Lima, Oct 4 (EFE).- The Peruvian government on Thursday activated police procedures to arrest and return to prison disgraced former President Alberto Fujimori, who – from a Lima hospital – asked authorities “not to kill me” by putting him behind bars again after a judge annulled the pardon granted to him in December.
A gaunt Fujimori posted a video on his Twitter account in which, in a halting voice, he says that if he returns to prison his heart “isn’t going to take it.”
“I want to ask the president … and the members of the judiciary for just one thing: please, don’t kill me. If I return to prison my heart isn’t going to take it, it’s too weak to go through the same thing again,” the 80-year-olf Fujimori said from his hospital bed.
He posted the video after police were stationed outside his room at the hospital, where he was admitted Wednesday shortly after the announcement that his pardon had been overturned, while riot cops are watching the outside of the facility.
Interior Minister Mauro Medina said that police are waiting for Fujimori to be released from the clinic to carry out the arrest warrant issued by Supreme Court Judge Hugo Nuñez Julca.
Nuñez annulled Fujimori’s pardon due to irregularities in granting it and because it contravenes international commitments made by Peru regarding human rights.
However, former President Pedro Pablo Kuczynski said Thursday that he does not regret pardoning Fujimori and insisted that his action was constitutional.
Prior to the Dec. 24, 2017, pardon, Fujimori was serving a 25-year sentence for crimes against humanity during his 1990-2000 administration.
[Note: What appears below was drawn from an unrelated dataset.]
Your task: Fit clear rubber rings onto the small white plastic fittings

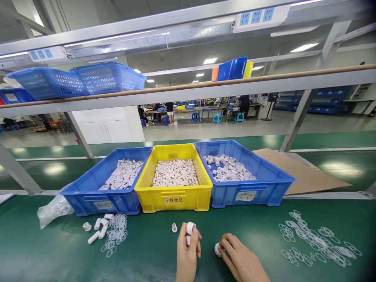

The pardon came just three days after Kuczynski – who has since resigned amid corruption allegations – avoided impeachment thanks to the votes of 10 opposition lawmakers led by Kenji Fujimori, Alberto’s son, and just two weeks after receiving the recommendation of a medical board that included the inmate’s personal physician.
Alberto Fujimori’s government collapsed in the Fall of 2000 amid a burgeoning corruption scandal involving spy chief and top adviser Vladimiro Montesinos.
When the dismissal of Montesinos failed to appease public outrage, Fujimori fled Peru for Japan, from where he faxed his resignation as president.
Tokyo granted Fujimori asylum by virtue of the Japanese citizenship his emigrant parents obtained for him at the time of his birth in Peru. Had Peruvian authorities known of his dual citizenship, he would never have been allowed to run for president.
Although he was safe from extradition in Japan, the president traveled to Chile unexpectedly on Nov. 6, 2005, apparently with hopes of returning to Peru to compete in the 2006 presidential election.
But Chilean authorities promptly arrested him on an Interpol warrant and he was ultimately turned over to Peru.
Fujimori was convicted in 2009 for 25 killings carried out in the early 1990s by the covert military unit Colina.